I avoid going through the registry keys, unless is recommended by the vendor. A lot of people blame the changes (keys, entries are renamed etc), but, that is normal if I own my product is my business and is part of the software evolution. Some products you can break the support contract agreement if you query directly the database, or if you look elsewhere outside of the public API.
Is true story some years ago a "rogue" developer on my team released a Sharepoint integration using a mix of APIs and database queries, everything worked well with multiple clients, until one day the Microsoft Black suits visit one of the customers to follow up on an unrelated support ticket, and they basically used "unsupported" card and left the client hanging, and we had problems too, unfortunately the Rogue developer went to another galaxy ... and the team suffered the consequences.
That does not mean I'm not tempted to do it...
I used the vswhere before and I would say is almost 99% bulletproof, is used with Xamarin, NVIDIA, Intel setups. If you add vswhere.exe to your project (nuget package) you cover scenarios where the tool is not present or have been deleted (broken uninstalls).
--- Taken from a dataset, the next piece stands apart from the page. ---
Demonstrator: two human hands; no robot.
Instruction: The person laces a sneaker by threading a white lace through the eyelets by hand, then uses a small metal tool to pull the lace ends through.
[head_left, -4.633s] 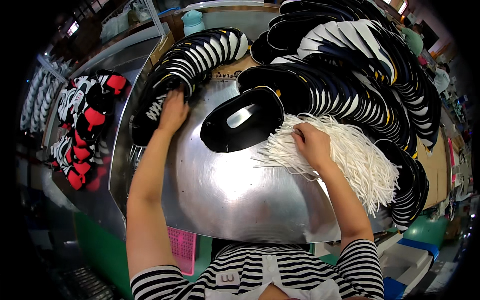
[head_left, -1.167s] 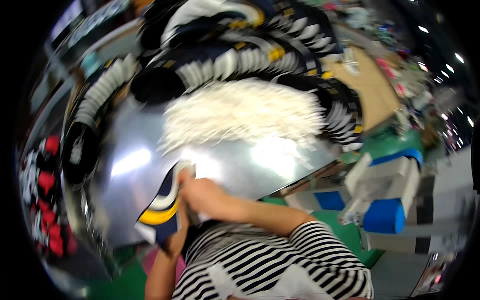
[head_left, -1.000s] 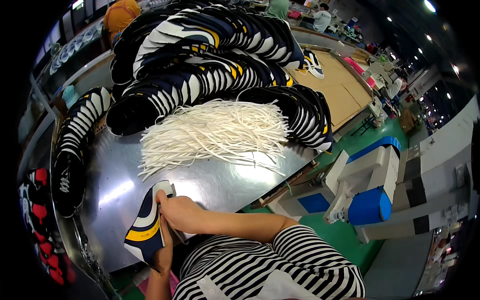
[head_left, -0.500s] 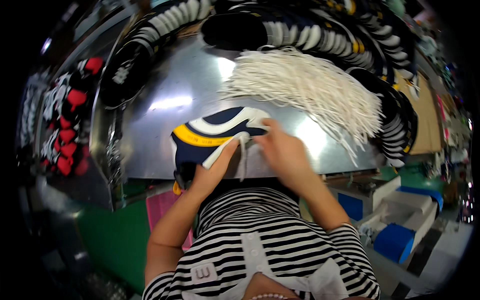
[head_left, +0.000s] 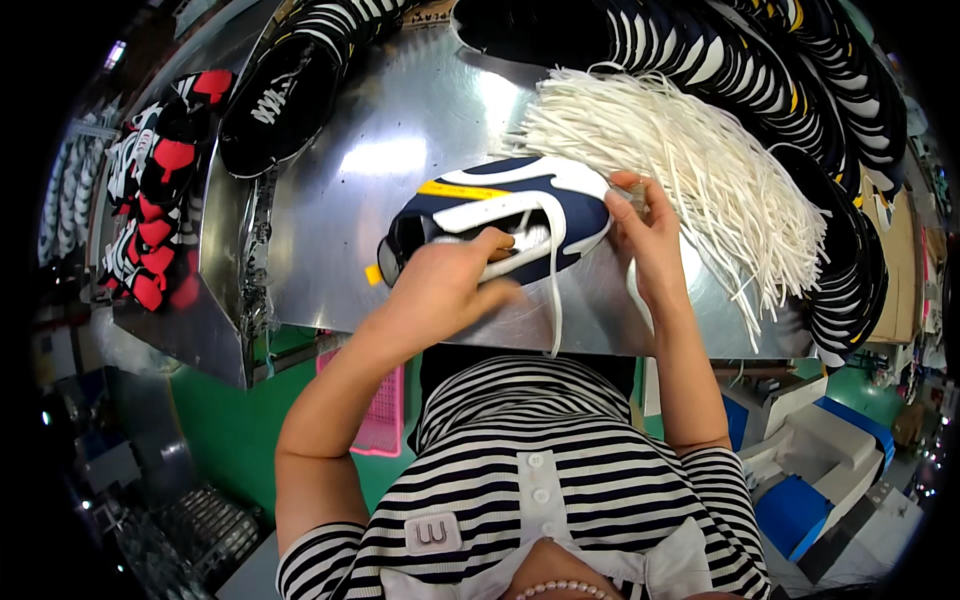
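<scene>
A navy, white and yellow shoe upper (head_left: 585,215) lies on the metal table, its opening facing up and its toe to the right. My left hand (head_left: 445,290) is closed at the opening, with fingertips reaching inside, so what they pinch is partly hidden. At the toe, my right hand (head_left: 650,230) grips the edge between thumb and fingers. A white shoelace (head_left: 555,300) hangs from the upper toward the table's near edge. Another white length dangles beside my right wrist; whether that hand holds it is unclear.
A heap of loose white shoelaces (head_left: 680,180) spreads right of the upper. Rows of stacked dark uppers (head_left: 690,50) line the back and right. A black upper (head_left: 275,110) heads a stack at the left; red, black and white pieces (head_left: 150,235) sit beyond the metal divider.
The upper has turned from showing its side to opening up. My left hand has moved to the opening and my right hand to the toe. The whole view has shifted somewhat.
</scene>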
The other fallback could be ask the user the visual studio version.
The other reason to avoid registry is due to Visual Studio uses a private exclusive registry keys to store more stuff: http://www.visualstudioextensibility.com/2017/07/15/about-the-new-privateregistry-bin-file-of-visual-studio-2017/
So the things are getting more complex.
The above post is only part of the "Full solution" for example I have one setup with visual studio 2017 c# installed and Visual studio 2019 with Python and C++, vswhere will return 2019 version, but my c# is done with VS2017.
If you are generating customized vs version project files, maybe a fallback (ask the VS version) will cover more bases.
Yes - Microsoft has a few pages on how to identify visual studio and we tried them all during testing - the one we went with was with registry. I'm going to combine the two as using only one method apparently doesn't work for all cases.